Approximately one-third of the 40 million people living with HIV/AIDS worldwide are coinfected with tuberculosis (TB) [1]. Rifampicin is not only the most powerful component of current TB treatment but also a strong inducer of cytochrome P450 enzymes, resulting in drug-drug interactions with antiretroviral therapy [2,3], in particular, non-nucleoside reverse transcriptase inhibitors (NNRTIs) and protease inhibitors.

The World Health Organization (WHO) recommends to combine rifampicin-based TB treatment with efavirenz-based antiretroviral therapy in TB-HIV coinfected patients [3]. The modest decrease in concentrations of the NNRTI efavirenz is not expected to be clinically relevant [4,5]. Although rifampicin reduces concentrations of the NNRTI nevirapine by 20-55% [6], collected experience is sufficient to make nevirapine an alternative to efavirenz among non-Caucasian patients receiving rifampicin [7,8]. A disadvantage of NNRTI drugs is the low genetic barrier for the development of resistance; only one point mutation is required to confer high-level cross-class resistance [9].
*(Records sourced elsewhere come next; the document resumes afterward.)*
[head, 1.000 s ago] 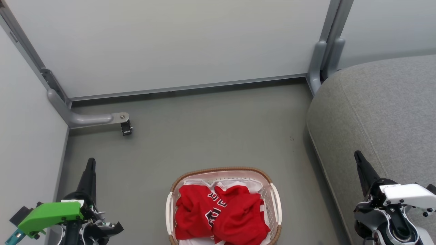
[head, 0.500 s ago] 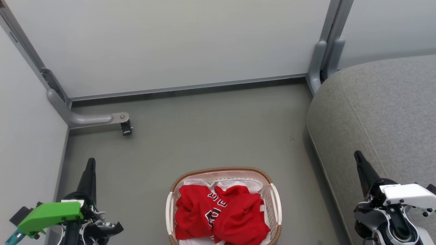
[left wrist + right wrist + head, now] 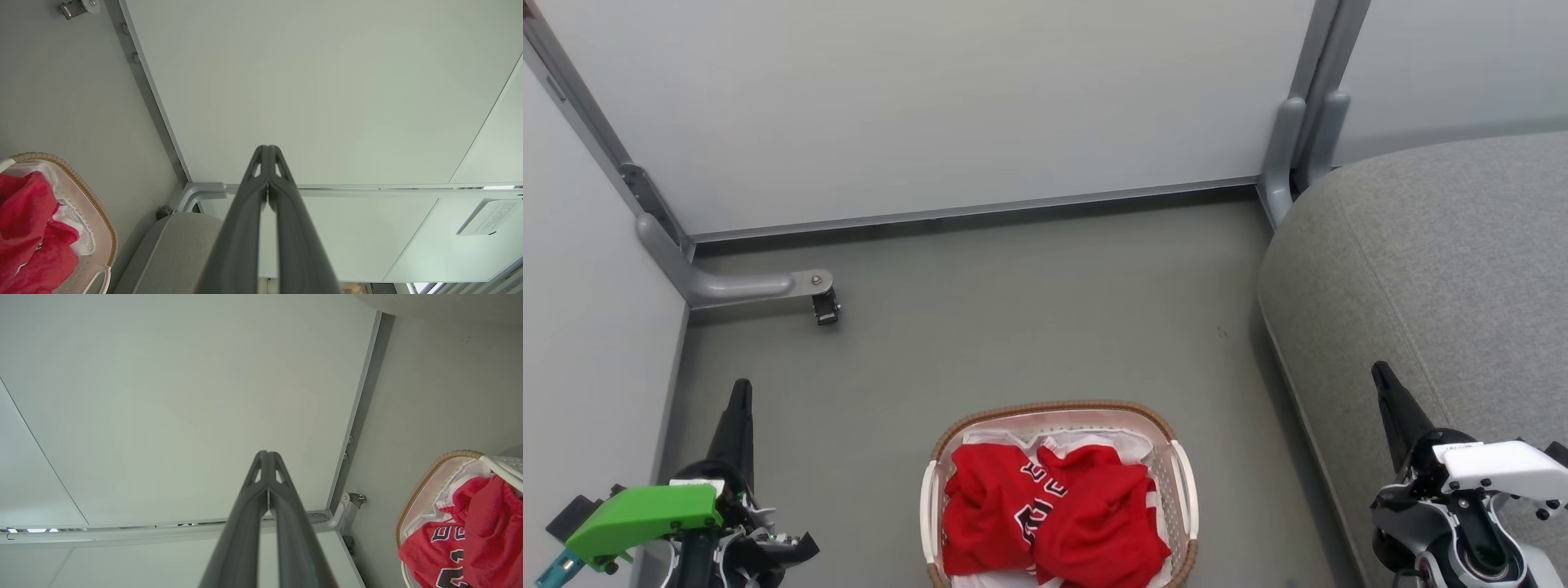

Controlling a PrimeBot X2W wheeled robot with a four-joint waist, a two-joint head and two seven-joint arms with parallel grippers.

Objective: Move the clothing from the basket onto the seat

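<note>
Looks like a staged test bay in a lab/office bldg, dressed up as a home corner. Walled by plain pale-grey partition panels (image 3: 980,106) in grey metal frames, w/ a splayed grey metal foot (image 3: 735,286) ending in a small black caster (image 3: 826,309): movable screens, not room walls. Underfoot, smooth bare grey floor (image 3: 1029,310). On one panel, small white printed notice (image 3: 486,216), text too small to read. Home props: large light-grey fabric sofa cushion (image 3: 1445,269) close to the panels; nearby on the floor, small oval white perforated plastic laundry basket w/ brown woven rim (image 3: 1058,406), holding bright red sports jerseys (image 3: 1094,514) w/ black-and-white lettering.
</note>
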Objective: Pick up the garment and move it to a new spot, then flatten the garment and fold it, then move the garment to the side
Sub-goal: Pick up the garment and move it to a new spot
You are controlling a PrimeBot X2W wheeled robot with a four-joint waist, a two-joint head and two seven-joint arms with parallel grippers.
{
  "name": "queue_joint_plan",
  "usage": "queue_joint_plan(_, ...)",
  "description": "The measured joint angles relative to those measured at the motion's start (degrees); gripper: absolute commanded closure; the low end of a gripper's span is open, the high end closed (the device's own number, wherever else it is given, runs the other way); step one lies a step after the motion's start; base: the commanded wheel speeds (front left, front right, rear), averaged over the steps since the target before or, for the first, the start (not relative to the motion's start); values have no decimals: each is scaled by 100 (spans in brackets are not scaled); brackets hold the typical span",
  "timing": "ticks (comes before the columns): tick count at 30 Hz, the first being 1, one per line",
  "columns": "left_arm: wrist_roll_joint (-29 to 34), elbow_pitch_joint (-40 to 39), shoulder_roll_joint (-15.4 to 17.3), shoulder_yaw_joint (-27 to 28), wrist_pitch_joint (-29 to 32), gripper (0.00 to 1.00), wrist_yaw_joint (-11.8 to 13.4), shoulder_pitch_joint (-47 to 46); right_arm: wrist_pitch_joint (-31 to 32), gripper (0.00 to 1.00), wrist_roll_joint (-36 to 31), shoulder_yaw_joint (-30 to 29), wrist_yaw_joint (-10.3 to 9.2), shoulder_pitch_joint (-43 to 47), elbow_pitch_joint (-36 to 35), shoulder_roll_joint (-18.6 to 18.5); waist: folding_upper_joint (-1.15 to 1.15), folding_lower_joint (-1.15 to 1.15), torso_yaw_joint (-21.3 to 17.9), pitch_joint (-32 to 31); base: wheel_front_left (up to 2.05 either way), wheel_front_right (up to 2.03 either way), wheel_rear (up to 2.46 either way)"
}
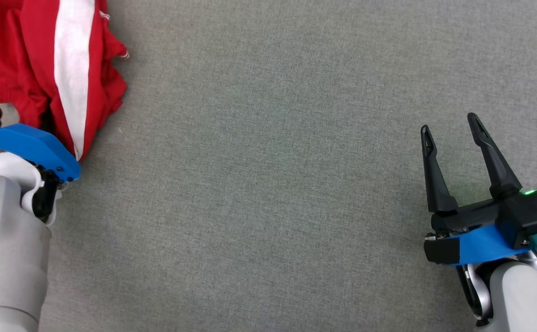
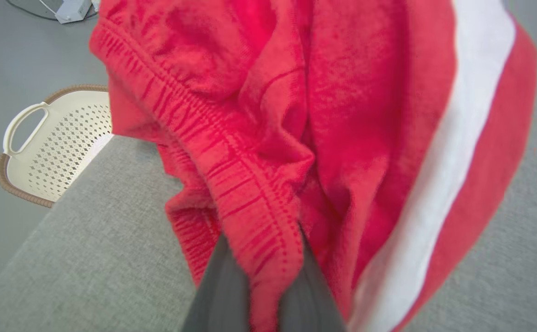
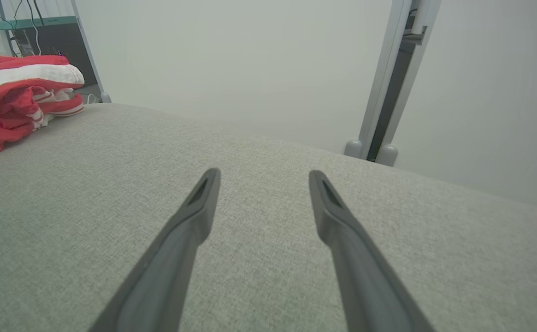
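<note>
Garment [image 2: 342, 115] of red cloth is clamped in left claw [image 2: 262, 240]; right claw [image 1: 450, 122] stands spread and empty

The left pincer [image 2: 262, 244] is clamped, its 2 dark fingers [image 2: 222, 286] pinching a fold of the garment [image 2: 342, 115] at the far left. Its pale forearm [image 1: 5, 249] rises from the near left corner. The right pincer [image 1: 449, 123] hovers at the near right, its 2 fingers spread wide and empty, pointing far and slightly left above a pale wrist [image 1: 522, 295].

Fleecy cloth garment [image 2: 268, 115], matt woven surface [image 1: 268, 184]
</note>
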Motion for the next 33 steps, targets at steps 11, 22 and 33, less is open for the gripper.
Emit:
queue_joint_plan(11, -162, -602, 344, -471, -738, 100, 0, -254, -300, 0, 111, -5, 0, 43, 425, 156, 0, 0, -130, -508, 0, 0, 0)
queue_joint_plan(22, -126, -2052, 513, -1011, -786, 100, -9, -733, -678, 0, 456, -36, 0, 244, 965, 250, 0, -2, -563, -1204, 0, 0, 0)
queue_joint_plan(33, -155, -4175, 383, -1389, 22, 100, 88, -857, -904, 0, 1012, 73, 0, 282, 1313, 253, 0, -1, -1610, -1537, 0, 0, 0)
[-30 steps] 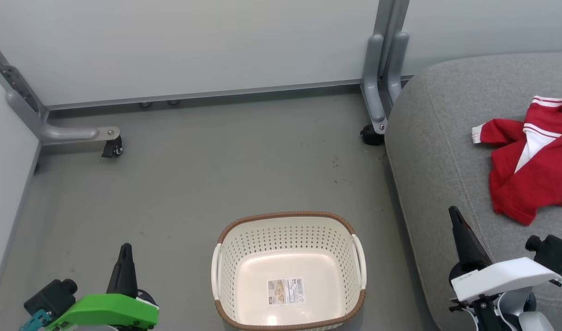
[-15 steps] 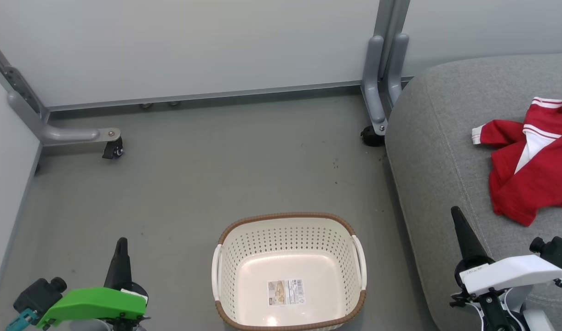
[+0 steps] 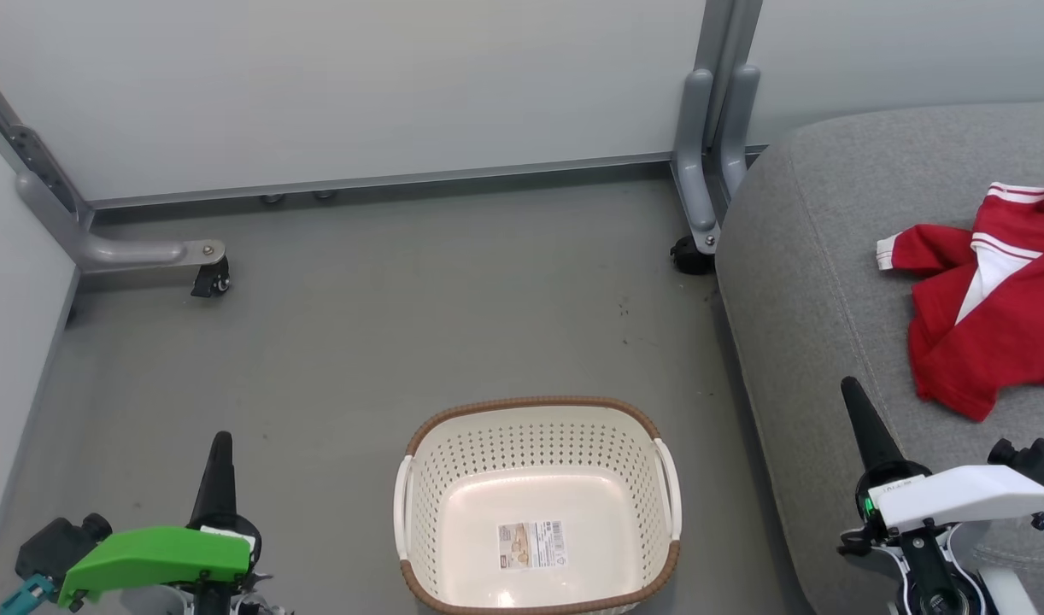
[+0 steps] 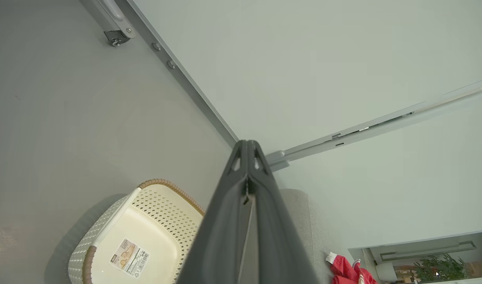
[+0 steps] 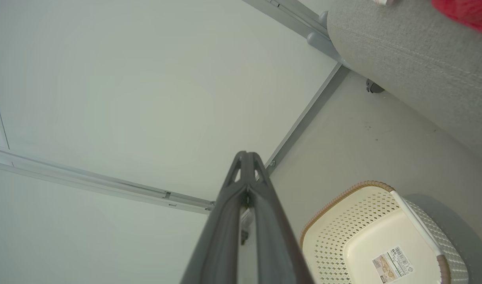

One alternative for patients with NNRTI-resistant HIV or those unable to take NNRTIs would be triple nucleoside regimens without interaction to rifampicin. However, these regimens are associated with less antiretroviral activity [10] and therefore not advisable. An equally active alternative to NNRTI-based therapy among patients being treated with rifampicin may be protease inhibitor-based antiretroviral therapy. However, standard protease inhibitor doses, whether boosted with ritonavir or not, cannot be given with rifampicin because of large decreases in protease inhibitor concentrations [11-14].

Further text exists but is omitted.